» **Exercise brief**:
Reproduce the entries below character for character.

BEGIN Exercise inputs

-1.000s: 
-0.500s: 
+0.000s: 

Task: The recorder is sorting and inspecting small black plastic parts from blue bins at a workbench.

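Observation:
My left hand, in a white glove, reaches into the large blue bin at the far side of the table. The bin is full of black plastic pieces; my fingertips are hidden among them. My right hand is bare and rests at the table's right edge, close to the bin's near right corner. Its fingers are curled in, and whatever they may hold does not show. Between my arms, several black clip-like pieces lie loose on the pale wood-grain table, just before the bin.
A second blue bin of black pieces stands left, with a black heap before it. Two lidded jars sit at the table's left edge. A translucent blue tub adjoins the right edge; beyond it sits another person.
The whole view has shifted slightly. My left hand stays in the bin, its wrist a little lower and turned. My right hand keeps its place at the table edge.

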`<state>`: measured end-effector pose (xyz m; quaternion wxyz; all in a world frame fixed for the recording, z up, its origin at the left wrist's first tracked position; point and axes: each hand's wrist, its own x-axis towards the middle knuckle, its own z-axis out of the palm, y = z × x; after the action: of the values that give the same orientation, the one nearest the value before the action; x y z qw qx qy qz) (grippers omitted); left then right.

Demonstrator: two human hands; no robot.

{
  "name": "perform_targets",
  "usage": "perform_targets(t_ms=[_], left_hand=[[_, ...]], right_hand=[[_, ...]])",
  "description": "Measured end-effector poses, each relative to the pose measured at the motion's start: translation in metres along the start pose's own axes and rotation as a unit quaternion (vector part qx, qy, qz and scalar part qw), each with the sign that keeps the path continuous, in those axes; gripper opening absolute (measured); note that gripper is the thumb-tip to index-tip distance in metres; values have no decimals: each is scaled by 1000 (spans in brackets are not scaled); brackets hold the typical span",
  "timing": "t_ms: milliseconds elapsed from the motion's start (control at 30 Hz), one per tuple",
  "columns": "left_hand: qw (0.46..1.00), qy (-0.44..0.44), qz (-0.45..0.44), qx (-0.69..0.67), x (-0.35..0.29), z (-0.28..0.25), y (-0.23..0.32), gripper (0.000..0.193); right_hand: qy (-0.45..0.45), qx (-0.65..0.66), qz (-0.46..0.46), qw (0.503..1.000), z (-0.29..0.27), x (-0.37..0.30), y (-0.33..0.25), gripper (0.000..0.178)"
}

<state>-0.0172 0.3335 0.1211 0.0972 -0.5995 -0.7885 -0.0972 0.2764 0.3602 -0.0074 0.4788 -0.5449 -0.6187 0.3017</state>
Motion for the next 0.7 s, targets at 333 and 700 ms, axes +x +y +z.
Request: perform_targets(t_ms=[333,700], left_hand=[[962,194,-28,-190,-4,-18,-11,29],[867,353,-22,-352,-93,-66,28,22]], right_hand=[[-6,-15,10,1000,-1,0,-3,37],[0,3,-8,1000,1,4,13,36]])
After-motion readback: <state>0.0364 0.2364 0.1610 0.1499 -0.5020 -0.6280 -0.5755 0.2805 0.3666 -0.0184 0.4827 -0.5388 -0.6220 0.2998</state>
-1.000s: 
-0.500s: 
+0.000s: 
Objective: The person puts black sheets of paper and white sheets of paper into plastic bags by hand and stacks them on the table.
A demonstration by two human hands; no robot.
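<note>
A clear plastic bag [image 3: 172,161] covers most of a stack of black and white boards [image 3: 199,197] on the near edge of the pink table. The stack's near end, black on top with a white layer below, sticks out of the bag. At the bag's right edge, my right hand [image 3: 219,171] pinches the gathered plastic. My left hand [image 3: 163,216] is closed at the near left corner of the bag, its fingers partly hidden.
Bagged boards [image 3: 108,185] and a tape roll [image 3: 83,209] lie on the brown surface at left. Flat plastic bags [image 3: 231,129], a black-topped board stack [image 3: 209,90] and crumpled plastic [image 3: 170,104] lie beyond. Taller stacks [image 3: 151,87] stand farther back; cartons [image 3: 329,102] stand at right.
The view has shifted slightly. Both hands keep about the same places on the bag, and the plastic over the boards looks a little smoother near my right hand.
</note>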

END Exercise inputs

» **Expected answer**:
-1.000s: 
-0.500s: 
+0.000s: 

Task: The recorder is sorting and inspecting small black plastic parts from blue bins at a workbench.

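Observation:
My left hand, in a white glove, reaches into the large blue bin at the far side of the table. The bin is full of black plastic pieces; my fingertips are hidden among them. My right hand is bare and rests at the table's right edge, close to the bin's near right corner. Its fingers are curled in, and whatever they may hold does not show. Between my arms, several black clip-like pieces lie loose on the pale wood-grain table, just before the bin.
A second blue bin of black pieces stands left, with a black heap before it. Two lidded jars sit at the table's left edge. A translucent blue tub adjoins the right edge; beyond it sits another person.
The whole view has shifted slightly. My left hand stays in the bin, its wrist a little lower and turned. My right hand keeps its place at the table edge.
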
`<state>`: measured end-effector pose (xyz m; quaternion wxyz; all in a world frame fixed for the recording, z up, its origin at the left wrist's first tracked position; point and axes: each hand's wrist, its own x-axis towards the middle knuckle, its own z-axis out of the palm, y = z × x; after the action: of the values that give the same orientation, the one nearest the value before the action; x y z qw qx qy qz) (grippers omitted); left then right.

Demonstrator: two human hands; no robot.

{
  "name": "perform_targets",
  "usage": "perform_targets(t_ms=[_], left_hand=[[_, ...]], right_hand=[[_, ...]])",
  "description": "Measured end-effector poses, each relative to the pose measured at the motion's start: translation in metres along the start pose's own axes and rotation as a unit quaternion (vector part qx, qy, qz and scalar part qw), each with the sign that keeps the path continuous, in those axes; gripper opening absolute (measured); note that gripper is the thumb-tip to index-tip distance in metres; values have no decimals: each is scaled by 1000 (spans in brackets are not scaled); brackets hold the typical span",
  "timing": "t_ms: milliseconds elapsed from the motion's start (control at 30 Hz), one per tuple",
  "columns": "left_hand: qw (0.46..1.00), qy (-0.44..0.44), qz (-0.45..0.44), qx (-0.69..0.67), x (-0.35..0.29), z (-0.28..0.25), y (-0.23..0.32), gripper (0.000..0.193); right_hand: qy (-0.45..0.45), qx (-0.65..0.66), qz (-0.46..0.46), qw (0.503..1.000), z (-0.29..0.27), x (-0.37..0.30), y (-0.33..0.25), gripper (0.000..0.178)"
}

<state>-0.0172 0.3335 0.1211 0.0972 -0.5995 -0.7885 -0.0972 0.2764 0.3602 -0.0074 0.4788 -0.5449 -0.6187 0.3017</state>
Motion for the next 0.7 s, targets at 333 and 700 ms, axes +x +y +z.
Request: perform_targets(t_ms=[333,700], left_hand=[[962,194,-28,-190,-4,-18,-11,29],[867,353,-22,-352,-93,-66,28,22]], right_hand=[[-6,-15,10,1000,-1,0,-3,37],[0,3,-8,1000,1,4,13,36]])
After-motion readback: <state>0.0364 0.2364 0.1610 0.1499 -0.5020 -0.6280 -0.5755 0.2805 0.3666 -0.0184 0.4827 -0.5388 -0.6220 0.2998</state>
-1.000s: 
-0.500s: 
+0.000s: 
Objective: The person puts black sheets of paper and white sheets of paper into plastic bags by hand and stacks them on the table.
A demonstration by two human hands; no robot.
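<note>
A clear plastic bag [image 3: 172,161] covers most of a stack of black and white boards [image 3: 199,197] on the near edge of the pink table. The stack's near end, black on top with a white layer below, sticks out of the bag. At the bag's right edge, my right hand [image 3: 219,171] pinches the gathered plastic. My left hand [image 3: 163,216] is closed at the near left corner of the bag, its fingers partly hidden.
Bagged boards [image 3: 108,185] and a tape roll [image 3: 83,209] lie on the brown surface at left. Flat plastic bags [image 3: 231,129], a black-topped board stack [image 3: 209,90] and crumpled plastic [image 3: 170,104] lie beyond. Taller stacks [image 3: 151,87] stand farther back; cartons [image 3: 329,102] stand at right.
The view has shifted slightly. Both hands keep about the same places on the bag, and the plastic over the boards looks a little smoother near my right hand.
</note>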

The required output has now been supplied.